• Work to be completed:
Give again, word for word, every line below from the one that has "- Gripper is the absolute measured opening" through the one that has "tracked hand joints", both included, and no others.
*** Information shown Section Begins ***
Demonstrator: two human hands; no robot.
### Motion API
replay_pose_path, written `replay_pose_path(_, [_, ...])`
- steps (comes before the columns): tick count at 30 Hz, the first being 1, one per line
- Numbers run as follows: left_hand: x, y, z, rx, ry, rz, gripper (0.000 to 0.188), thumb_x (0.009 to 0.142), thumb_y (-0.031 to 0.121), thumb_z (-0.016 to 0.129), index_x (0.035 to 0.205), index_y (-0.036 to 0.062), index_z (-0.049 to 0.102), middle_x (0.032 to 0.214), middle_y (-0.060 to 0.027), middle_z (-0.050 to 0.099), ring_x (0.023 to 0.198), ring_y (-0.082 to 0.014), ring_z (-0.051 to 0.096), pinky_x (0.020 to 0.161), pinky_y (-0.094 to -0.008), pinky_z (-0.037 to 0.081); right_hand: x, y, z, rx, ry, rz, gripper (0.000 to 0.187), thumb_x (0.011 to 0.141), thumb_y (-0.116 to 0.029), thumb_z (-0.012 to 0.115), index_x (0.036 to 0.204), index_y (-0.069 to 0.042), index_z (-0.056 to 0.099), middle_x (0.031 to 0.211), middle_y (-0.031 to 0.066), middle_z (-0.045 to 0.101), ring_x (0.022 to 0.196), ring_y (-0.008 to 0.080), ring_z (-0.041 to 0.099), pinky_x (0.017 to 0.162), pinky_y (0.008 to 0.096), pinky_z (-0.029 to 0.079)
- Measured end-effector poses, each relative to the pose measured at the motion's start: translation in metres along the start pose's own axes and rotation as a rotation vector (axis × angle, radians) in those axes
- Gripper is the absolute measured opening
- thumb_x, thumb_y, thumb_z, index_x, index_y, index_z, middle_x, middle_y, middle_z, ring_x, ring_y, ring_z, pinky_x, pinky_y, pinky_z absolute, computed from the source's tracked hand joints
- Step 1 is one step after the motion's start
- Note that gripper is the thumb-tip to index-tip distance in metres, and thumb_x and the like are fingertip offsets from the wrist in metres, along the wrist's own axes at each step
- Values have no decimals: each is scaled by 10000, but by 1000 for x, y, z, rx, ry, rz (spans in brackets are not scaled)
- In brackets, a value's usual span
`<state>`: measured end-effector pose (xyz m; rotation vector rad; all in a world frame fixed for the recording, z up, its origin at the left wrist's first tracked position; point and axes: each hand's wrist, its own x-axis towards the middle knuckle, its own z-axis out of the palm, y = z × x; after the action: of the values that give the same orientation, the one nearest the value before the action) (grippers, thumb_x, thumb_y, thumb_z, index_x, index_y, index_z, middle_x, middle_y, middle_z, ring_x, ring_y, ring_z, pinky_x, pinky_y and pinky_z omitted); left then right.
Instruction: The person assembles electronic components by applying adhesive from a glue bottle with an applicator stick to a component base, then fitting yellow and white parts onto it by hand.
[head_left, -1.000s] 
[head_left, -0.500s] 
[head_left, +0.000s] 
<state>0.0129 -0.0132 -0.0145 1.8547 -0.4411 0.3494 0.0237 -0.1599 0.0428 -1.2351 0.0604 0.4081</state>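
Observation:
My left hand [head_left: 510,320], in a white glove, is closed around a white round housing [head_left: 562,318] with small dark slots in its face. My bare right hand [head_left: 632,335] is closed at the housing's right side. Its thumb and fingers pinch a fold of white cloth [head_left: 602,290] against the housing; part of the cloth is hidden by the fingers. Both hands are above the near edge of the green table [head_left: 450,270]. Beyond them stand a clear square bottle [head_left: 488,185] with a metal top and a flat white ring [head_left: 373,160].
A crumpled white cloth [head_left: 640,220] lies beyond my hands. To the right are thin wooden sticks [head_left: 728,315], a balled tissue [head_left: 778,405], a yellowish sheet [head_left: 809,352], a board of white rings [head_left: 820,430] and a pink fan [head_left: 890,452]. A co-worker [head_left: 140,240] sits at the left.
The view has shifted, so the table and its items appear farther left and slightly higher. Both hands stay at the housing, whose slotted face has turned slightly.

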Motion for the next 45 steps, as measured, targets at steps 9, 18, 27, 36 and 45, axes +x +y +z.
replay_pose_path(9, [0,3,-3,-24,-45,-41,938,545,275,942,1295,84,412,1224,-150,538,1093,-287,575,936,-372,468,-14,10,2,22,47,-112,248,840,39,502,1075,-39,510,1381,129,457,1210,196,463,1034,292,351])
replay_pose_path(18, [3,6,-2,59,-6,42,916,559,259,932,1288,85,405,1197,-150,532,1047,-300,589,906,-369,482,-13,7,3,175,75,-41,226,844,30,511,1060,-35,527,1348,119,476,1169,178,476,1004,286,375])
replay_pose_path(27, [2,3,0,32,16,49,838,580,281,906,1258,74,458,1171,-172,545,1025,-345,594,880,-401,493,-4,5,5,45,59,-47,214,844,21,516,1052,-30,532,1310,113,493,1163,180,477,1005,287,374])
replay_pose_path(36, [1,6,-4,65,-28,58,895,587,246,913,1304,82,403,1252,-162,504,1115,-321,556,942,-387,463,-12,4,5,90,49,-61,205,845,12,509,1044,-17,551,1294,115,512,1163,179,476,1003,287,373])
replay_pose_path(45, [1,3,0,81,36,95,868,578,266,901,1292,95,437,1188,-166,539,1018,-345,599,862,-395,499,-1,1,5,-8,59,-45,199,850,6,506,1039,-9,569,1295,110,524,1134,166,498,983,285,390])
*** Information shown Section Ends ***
• Answer box:
- Gripper is the absolute measured opening
- thumb_x, thumb_y, thumb_z, index_x, index_y, index_z, middle_x, middle_y, middle_z, ring_x, ring_y, ring_z, pinky_x, pinky_y, pinky_z absolute, computed from the source's tracked hand joints

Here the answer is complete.